It is given that \theta_{1}, \theta_{2}, \theta_{3}, \ldots, \theta_{n} are in the form of A.P., and d is the common difference,

We now need to prove that

\operatorname{Sec} \theta_{1} \sec \theta_{2}+\sec \theta_{2} \sec \theta_{3}+\ldots+\sec \theta_{n-1} \sec \theta_{n}=\frac{\tan \theta_{\mathrm{n}}-\tan \theta_{1}}{\operatorname{sind}}

When we cross multiply we obtain

\Rightarrow \sin d\left(\sec \theta_{1} \sec \theta_{2}+\sec \theta_{2} \sec \theta_{3}+\ldots+\sec \theta_{n-1} \sec \theta_{n}\right)=\tan \theta_{n}-\tan \theta_{1}

It is known \sec x=1 / \cos x so utilizing this formula we obtain

\Rightarrow \frac{\text { sind }}{\cos \theta_{1} \cos \theta_{2}}+\frac{\operatorname{sind}}{\cos \theta_{2} \cos \theta_{3}}+\cdots+\frac{\text { sind }}{\cos \theta_{n-1} \cos \theta_{n}}=\tan \theta_{n}-\tan \theta_{1}

Now consider the Left Hand Side

\Rightarrow Left Hand Side =\frac{\text { sind }}{\cos \theta_{1} \cos \theta_{2}}+\frac{\operatorname{sind}}{\cos \theta_{2} \cos \theta_{3}}+\cdots+\frac{\text { sind }}{\cos \theta_{n-1} \cos \theta_{n}}

We now need to find the value of \mathrm{d} in terms of \theta in order to simplify further.
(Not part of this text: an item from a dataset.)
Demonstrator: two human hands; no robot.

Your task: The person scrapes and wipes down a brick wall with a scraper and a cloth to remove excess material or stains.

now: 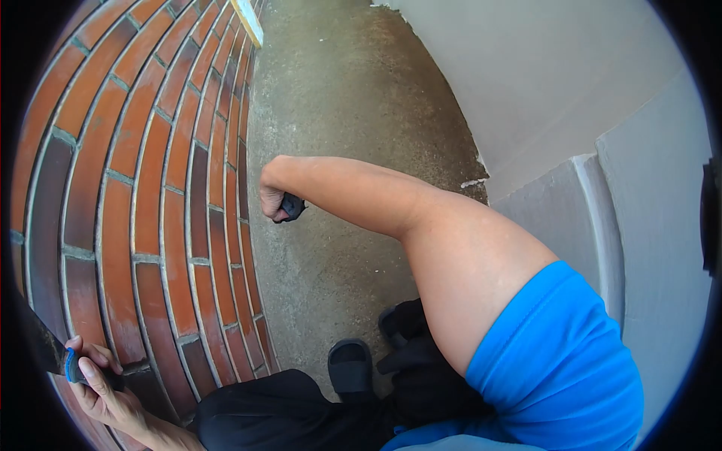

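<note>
My right arm reaches out across the view, and my right hand (271,188) hangs bent at the wrist beside the brick wall. Its fingers are closed around a black crumpled cloth (292,207), part of which bulges out toward the palm side. At the lower left, my left hand (101,387) pinches a dark piece with a blue edge (73,366) between thumb and fingers. That piece is close against the brick wall (147,218), and I cannot tell what kind of thing it is.
A concrete floor (338,98) runs between the brick wall and a pale grey wall (571,83) on the right. A white post (248,22) stands at the far end of the bricks. Below are my black sandal (350,367) and dark trousers (263,413).
</note>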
As \theta_{1}, \theta_{2}, \theta_{3}, \ldots, \theta_{n} are in AP having common difference as \mathrm{d}

Therefore

\theta_{2}-\theta_{1}=\mathrm{d}, \theta_{3}-\theta_{2}=\mathrm{d}, \ldots, \theta_{\mathrm{n}}-\theta_{\mathrm{n}-1}=\mathrm{d}

On both sides taking sin

\operatorname{Sin}\left(\theta_{2}-\theta_{1}\right)=\sin d, \sin \left(\theta_{3}-\theta_{2}\right)=\sin d, \ldots, \sin \left(\theta_{n}-\theta_{n-1}\right)=\sin d

Now substitute the value of sin d for each term in Left Hand Side

\Rightarrow Left Hand Side =\frac{\sin \left(\theta_{2}-\theta_{1}\right)}{\cos \theta_{1} \cos \theta_{2}}+\frac{\sin \left(\theta_{3}-\theta_{2}\right)}{\cos \theta_{2} \cos \theta_{3}}+\cdots+\frac{\sin \left(\theta_{\mathrm{n}}-\theta_{\mathrm{n}-1}\right)}{\cos \theta_{\mathrm{n}-1} \cos \theta_{\mathrm{n}}}

It is known that \sin (\mathrm{a}-\mathrm{b})=\sin \mathrm{a} \cos \mathrm{b}-\cos \mathrm{a} \sin \mathrm{b}

Utilize this formula to obtain

\Rightarrow Left Hand Side

\begin{array}{r}=\frac{\sin \theta_{2} \cos \theta_{1}-\cos \theta_{2} \sin \theta_{1}}{\cos \theta_{1} \cos \theta_{2}}+\frac{\sin \theta_{3} \cos \theta_{2}-\cos \theta_{3} \sin \theta_{2}}{\cos \theta_{2} \cos \theta_{3}}+\cdots \\ +\frac{\sin \theta_{n} \cos \theta_{\mathrm{n}-1}-\cos \theta_{\mathrm{n}} \sin \theta_{\mathrm{n}-1}}{\cos \theta_{\mathrm{n}-1} \cos \theta_{\mathrm{n}}} \end{array}

On simplying

\begin{array}{c} =\frac{\sin \theta_{2} \cos \theta_{1}}{\cos \theta_{1} \cos \theta_{2}}-\frac{\cos \theta_{2} \sin \theta_{1}}{\cos \theta_{1} \cos \theta_{2}}+\frac{\sin \theta_{3} \cos \theta_{2}}{\cos \theta_{2} \cos \theta_{3}}-\frac{\cos \theta_{3} \sin \theta_{2}}{\cos \theta_{2} \cos \theta_{3}}+\cdots +\frac{\sin \theta_{n} \cos \theta_{n-1}}{\cos \theta_{n-1} \cos \theta_{n}} \\-\frac{\cos \theta_{n} \sin \theta_{n-1}}{\cos \theta_{n-1} \cos \theta_{n}}{} \end{array}

Known that \sin x / \cos x=\tan x

\begin{array}{l} =\tan \theta_{2}-\tan \theta_{1}+\tan \theta_{3}-\tan \theta_{2}+\ldots+\tan \theta_{n}-\tan \theta_{n-1} \\ =-\tan \theta_{1}+\tan \theta_{n} \\ =\tan \theta_{n}-\tan \theta_{1} \\ \end{array}

\Rightarrow Left Hand Side = Right Hand Side

As a result, hence proved.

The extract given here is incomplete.